Gosto de imaginar que ilhas significam-se ― fazem-se dizer por signos ― mediante barcos que se aventuram nas águas que as separam, mas também as unem: as águas podem ser oceânicas ou simples veredas, salgadas ou doces, profundas, turbulentas e mais difíceis de navegar, ou arroios cristalinos que escorrem transparentes entre pedras e vegetação de grande frescor. Os barcos, as palavras. E tudo o mais que diz respeito à palavra afeto, no sentido de afetar, atravessar. Escrever e ler são pontas de ilhas que se fazem significar ― os trajetos dependem dos barcos, das ilhas, das águas que as separam. Este blog não pretende nada, exceto lançar barcos que eventualmente alcancem outras ilhas. Barquinhos de papel.

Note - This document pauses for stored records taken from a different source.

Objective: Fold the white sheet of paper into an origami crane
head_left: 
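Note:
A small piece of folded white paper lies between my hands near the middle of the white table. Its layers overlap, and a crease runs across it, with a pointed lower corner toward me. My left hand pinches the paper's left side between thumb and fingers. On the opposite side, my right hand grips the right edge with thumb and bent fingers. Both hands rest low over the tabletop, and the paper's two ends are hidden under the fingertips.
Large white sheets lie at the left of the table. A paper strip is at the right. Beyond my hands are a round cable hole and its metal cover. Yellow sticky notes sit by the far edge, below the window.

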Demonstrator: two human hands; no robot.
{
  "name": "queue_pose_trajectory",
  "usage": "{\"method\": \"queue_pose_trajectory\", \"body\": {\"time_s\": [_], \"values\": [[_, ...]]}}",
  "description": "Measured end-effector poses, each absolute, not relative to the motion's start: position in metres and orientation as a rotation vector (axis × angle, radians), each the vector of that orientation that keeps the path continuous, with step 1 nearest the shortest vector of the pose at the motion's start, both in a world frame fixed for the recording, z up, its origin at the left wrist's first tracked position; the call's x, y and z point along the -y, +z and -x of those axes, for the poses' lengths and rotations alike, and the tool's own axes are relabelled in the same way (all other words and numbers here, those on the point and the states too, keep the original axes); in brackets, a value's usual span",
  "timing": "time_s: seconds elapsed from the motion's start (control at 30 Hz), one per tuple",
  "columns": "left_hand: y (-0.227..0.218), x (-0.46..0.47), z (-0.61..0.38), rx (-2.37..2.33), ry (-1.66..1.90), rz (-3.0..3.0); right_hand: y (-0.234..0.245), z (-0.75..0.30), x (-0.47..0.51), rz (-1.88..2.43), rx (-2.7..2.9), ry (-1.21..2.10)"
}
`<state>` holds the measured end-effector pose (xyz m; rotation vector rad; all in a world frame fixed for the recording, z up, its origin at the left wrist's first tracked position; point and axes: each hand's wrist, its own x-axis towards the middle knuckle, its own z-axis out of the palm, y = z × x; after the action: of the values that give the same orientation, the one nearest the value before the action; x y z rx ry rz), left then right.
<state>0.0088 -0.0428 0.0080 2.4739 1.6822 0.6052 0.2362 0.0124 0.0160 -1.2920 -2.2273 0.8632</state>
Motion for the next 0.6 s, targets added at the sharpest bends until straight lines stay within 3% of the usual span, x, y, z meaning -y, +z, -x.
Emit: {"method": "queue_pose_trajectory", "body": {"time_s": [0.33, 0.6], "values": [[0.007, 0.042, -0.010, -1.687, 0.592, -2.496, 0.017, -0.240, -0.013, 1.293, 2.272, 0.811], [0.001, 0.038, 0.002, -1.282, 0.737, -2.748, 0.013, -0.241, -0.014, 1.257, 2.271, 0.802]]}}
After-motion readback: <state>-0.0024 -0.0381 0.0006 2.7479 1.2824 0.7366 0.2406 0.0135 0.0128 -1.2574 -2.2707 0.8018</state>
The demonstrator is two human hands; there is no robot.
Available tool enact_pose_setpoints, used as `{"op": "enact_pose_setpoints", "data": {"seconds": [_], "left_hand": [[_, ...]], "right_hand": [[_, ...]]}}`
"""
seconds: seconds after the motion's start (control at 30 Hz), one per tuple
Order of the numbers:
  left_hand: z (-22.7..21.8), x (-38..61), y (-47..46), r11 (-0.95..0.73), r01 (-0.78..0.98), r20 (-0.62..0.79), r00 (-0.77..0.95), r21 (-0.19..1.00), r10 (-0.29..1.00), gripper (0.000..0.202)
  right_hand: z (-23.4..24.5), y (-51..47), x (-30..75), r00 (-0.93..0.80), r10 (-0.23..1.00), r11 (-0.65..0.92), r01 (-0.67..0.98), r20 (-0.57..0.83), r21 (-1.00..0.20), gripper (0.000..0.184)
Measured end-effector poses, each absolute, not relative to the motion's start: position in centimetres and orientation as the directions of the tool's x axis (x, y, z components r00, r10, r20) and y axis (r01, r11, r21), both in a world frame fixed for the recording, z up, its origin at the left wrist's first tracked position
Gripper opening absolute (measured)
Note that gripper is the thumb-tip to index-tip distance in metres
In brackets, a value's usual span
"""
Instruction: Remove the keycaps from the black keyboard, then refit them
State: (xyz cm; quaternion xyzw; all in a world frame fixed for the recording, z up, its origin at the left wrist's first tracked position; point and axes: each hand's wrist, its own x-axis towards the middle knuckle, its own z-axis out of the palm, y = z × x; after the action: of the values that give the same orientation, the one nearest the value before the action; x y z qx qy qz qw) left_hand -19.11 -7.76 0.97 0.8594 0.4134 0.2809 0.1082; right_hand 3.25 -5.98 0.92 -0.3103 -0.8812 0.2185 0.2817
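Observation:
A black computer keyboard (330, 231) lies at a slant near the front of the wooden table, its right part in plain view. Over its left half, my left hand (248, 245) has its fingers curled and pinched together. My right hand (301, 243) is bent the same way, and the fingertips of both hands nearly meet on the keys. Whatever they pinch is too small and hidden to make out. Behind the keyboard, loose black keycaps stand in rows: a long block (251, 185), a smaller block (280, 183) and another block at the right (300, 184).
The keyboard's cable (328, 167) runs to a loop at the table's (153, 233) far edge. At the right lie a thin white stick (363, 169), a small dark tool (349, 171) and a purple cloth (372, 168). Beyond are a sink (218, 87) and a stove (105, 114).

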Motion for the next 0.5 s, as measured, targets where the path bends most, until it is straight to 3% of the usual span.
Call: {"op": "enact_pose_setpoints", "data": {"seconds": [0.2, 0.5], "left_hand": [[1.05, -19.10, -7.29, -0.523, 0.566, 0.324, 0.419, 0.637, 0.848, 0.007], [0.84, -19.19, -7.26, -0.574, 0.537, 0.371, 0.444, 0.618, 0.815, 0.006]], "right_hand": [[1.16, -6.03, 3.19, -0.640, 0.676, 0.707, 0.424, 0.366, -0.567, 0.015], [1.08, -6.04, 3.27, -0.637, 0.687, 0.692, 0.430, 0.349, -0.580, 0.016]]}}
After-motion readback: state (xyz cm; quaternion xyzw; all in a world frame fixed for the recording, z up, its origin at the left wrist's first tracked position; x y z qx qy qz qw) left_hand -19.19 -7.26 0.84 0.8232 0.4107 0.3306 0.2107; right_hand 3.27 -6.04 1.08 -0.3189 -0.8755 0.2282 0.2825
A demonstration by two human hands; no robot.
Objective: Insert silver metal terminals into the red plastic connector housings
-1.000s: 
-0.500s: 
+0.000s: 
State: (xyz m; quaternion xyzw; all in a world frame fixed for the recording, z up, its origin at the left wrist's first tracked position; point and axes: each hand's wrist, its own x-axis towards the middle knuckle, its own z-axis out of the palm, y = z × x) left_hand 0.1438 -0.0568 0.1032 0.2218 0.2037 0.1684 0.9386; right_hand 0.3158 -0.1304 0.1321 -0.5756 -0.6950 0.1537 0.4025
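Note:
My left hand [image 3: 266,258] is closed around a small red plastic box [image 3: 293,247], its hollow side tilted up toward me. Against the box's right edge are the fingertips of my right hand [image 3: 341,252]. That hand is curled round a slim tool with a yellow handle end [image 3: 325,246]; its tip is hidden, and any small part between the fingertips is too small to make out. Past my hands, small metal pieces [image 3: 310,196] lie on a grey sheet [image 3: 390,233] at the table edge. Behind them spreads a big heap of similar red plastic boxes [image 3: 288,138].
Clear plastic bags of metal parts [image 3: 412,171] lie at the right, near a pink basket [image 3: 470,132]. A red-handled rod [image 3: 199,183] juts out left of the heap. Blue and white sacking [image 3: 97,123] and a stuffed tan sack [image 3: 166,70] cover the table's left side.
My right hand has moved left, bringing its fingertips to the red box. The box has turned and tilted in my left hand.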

quinta-feira, 23 de fevereiro de 2012

palco

Os sonhos são sempre uma mistura de coisas para as quais faltam adjetivos. Então estariam eles tocando nos substantivos, na própria coisa, colocando-a em sua nudez de essência, ou quem sabe mesmo de aparência? A nudez aparente das coisas. A aparência nua das.
Em sua aparência nua, as coisas desfilam misturadas nos sonhos, e alguns substantivos saltam do enredo confuso: por exemplo, plateia, porque havia um palco e eu estava nele. Desempenhando um papel ordinário, talvez. Mas porque distingui uma criatura igualmente ordinária na plateia? Por que aquela criatura na plateia, quem sabe até numa posição passiva diante de mim?
Parece impossível escapar ao adjetivo, quer dizer, ao julgamento. Mesmo a oposição palco x plateia encerra um juízo de valor. Quem julga, normalmente, é quem está na plateia, agora me ocorre. Mas o olhar era meu, já que era eu quem sonhava. Ou era sonhada e aquelas coisas e pessoas todas já chegavam traduzidas até mim? Pois havia mais gente comigo, no palco. Enquanto hierarquicamente o palco parece estar acima da plateia, essa hierarquia bem pode ser uma conclusão (ou confusão) minha, afinal o ponto de vista era o do palco, portanto meu. O palco de cada vida? Cada vida se supondo palco?
Eu vi passividade no ser que distingui na plateia. Mais do que passividade: certa nulidade. Um ser destituído de palco próprio? Existirá isso? Ou esta foi a forma retórica que encontrei para anular aquele ser? Sonhos são já uma tradução. Escrever sobre eles pressupõe uma outra camada de pátina, desviando-se daquela nudez que as imagens cruas dos sonhos permitem. Ou aquele ser era a ironia da plateia, o lado coadjuvante e barato do “grande” palco que projetei, desde cedo, para minha vida? Eu fiz isso, imaginei uma grande performance vida a fora? Pior para mim.
Este sonho está me perseguindo há dois dias, e a única forma de me livrar dele foi falando, quer dizer, escrevendo. Porque nas palavras encontro outra espécie de palco, cuja plateia é-me mais enigmática, e portanto mais interessante.